= EXERCISE DETAILS =
Among the entries below, please repeat exactly and only the lines from the line containing "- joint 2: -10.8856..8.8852" to the line containing "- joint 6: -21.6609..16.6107", both lines included.

[Records from a data collection]
-- Opening Marker --

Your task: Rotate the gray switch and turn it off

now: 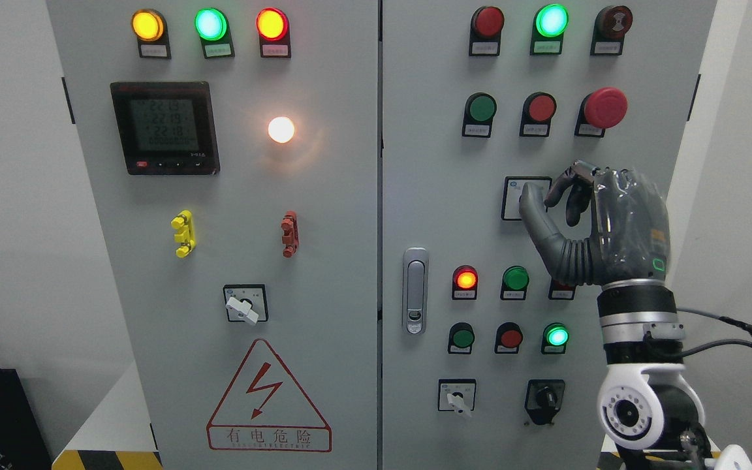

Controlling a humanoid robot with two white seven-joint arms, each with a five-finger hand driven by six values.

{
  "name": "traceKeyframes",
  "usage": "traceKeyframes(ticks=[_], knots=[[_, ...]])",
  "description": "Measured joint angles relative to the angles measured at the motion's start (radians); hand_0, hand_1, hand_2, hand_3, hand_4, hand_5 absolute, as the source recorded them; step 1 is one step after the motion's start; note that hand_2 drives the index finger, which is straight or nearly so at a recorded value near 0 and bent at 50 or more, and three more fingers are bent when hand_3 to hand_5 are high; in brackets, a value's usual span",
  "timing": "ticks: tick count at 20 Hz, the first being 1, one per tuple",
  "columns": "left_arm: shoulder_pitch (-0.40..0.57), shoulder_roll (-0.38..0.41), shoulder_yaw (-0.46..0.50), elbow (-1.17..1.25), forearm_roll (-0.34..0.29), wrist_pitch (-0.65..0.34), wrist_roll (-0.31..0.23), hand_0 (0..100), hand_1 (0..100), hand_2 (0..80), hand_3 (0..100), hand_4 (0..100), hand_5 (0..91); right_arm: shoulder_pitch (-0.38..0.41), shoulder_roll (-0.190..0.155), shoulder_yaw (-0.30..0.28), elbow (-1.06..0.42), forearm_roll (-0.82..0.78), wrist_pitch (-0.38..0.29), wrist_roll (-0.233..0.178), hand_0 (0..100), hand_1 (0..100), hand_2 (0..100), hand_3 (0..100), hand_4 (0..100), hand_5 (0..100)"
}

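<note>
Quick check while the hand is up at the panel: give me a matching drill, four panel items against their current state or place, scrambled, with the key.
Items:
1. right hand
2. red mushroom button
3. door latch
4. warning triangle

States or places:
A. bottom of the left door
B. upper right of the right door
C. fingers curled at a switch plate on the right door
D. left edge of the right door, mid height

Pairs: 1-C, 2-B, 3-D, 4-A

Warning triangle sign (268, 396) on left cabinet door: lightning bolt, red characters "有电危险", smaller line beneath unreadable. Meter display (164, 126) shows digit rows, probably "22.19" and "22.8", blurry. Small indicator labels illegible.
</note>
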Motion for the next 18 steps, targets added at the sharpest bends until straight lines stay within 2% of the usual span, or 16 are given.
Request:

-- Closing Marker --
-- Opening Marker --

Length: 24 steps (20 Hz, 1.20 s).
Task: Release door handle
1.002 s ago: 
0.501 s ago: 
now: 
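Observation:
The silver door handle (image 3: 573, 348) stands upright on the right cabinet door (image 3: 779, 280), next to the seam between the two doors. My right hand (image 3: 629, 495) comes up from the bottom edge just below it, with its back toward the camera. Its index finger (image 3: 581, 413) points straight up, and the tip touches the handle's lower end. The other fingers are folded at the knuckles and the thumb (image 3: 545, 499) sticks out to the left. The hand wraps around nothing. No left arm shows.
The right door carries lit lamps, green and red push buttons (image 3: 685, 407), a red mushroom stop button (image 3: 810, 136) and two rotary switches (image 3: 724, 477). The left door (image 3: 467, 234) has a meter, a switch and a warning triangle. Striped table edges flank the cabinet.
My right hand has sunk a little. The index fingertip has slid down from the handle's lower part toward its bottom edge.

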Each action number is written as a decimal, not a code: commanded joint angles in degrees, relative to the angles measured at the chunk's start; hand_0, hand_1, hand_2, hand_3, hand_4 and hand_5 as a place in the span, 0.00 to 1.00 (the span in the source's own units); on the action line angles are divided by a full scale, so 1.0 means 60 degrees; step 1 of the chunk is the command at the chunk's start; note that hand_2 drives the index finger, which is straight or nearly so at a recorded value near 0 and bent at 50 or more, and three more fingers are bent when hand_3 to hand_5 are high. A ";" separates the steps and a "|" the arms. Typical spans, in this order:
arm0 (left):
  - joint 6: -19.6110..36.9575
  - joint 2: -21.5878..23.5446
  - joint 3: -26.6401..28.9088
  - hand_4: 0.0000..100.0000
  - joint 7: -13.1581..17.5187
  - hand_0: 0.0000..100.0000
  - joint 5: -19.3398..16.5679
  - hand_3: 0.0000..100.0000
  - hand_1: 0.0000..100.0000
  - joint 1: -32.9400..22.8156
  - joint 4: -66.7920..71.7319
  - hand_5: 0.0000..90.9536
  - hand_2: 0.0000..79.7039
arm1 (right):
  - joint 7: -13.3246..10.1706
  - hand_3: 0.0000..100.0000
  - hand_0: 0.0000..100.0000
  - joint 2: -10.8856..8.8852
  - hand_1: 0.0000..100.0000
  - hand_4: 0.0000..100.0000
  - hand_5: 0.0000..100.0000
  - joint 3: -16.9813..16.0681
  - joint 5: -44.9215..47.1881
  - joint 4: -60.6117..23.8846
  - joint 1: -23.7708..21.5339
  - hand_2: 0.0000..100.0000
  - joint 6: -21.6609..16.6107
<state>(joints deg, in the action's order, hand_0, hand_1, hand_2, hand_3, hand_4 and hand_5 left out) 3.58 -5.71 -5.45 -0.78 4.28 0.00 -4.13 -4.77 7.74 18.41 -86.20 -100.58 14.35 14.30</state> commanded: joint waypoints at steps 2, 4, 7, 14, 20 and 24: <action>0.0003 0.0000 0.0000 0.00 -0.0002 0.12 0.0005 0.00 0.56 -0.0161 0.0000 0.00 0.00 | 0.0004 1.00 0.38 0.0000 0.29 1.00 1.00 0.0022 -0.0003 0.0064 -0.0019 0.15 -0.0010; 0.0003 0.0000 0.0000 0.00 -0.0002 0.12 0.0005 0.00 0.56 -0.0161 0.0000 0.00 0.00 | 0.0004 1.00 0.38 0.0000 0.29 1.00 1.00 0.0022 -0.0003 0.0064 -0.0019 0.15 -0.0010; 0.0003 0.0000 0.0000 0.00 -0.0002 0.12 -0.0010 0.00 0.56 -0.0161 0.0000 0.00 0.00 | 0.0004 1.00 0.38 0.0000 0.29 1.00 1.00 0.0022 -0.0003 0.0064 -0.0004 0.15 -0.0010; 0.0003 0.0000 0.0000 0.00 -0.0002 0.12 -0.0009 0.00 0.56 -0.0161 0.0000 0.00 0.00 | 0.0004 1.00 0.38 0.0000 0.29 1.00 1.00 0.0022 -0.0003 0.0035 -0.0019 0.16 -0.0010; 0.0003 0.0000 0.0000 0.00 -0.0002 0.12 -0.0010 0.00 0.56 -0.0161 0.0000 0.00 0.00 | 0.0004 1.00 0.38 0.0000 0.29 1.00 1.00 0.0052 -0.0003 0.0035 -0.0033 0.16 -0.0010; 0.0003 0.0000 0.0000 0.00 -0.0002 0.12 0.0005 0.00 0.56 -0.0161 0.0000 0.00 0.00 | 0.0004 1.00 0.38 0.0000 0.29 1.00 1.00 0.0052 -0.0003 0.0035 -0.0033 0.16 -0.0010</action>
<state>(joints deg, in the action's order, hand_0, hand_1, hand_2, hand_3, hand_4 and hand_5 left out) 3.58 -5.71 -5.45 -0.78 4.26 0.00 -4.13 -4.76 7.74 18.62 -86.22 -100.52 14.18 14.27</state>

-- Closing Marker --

= FINAL ANSWER =
  - joint 2: -10.8856..8.8852
  - hand_1: 0.0000..100.0000
  - hand_4: 0.0000..100.0000
  - hand_5: 0.0000..100.0000
  - joint 3: -16.9813..16.0681
  - joint 5: -44.9215..47.1881
  - joint 4: -60.6117..23.8846
  - joint 1: -23.7708..21.5339
  - hand_2: 0.0000..100.0000
  - joint 6: -21.6609..16.6107

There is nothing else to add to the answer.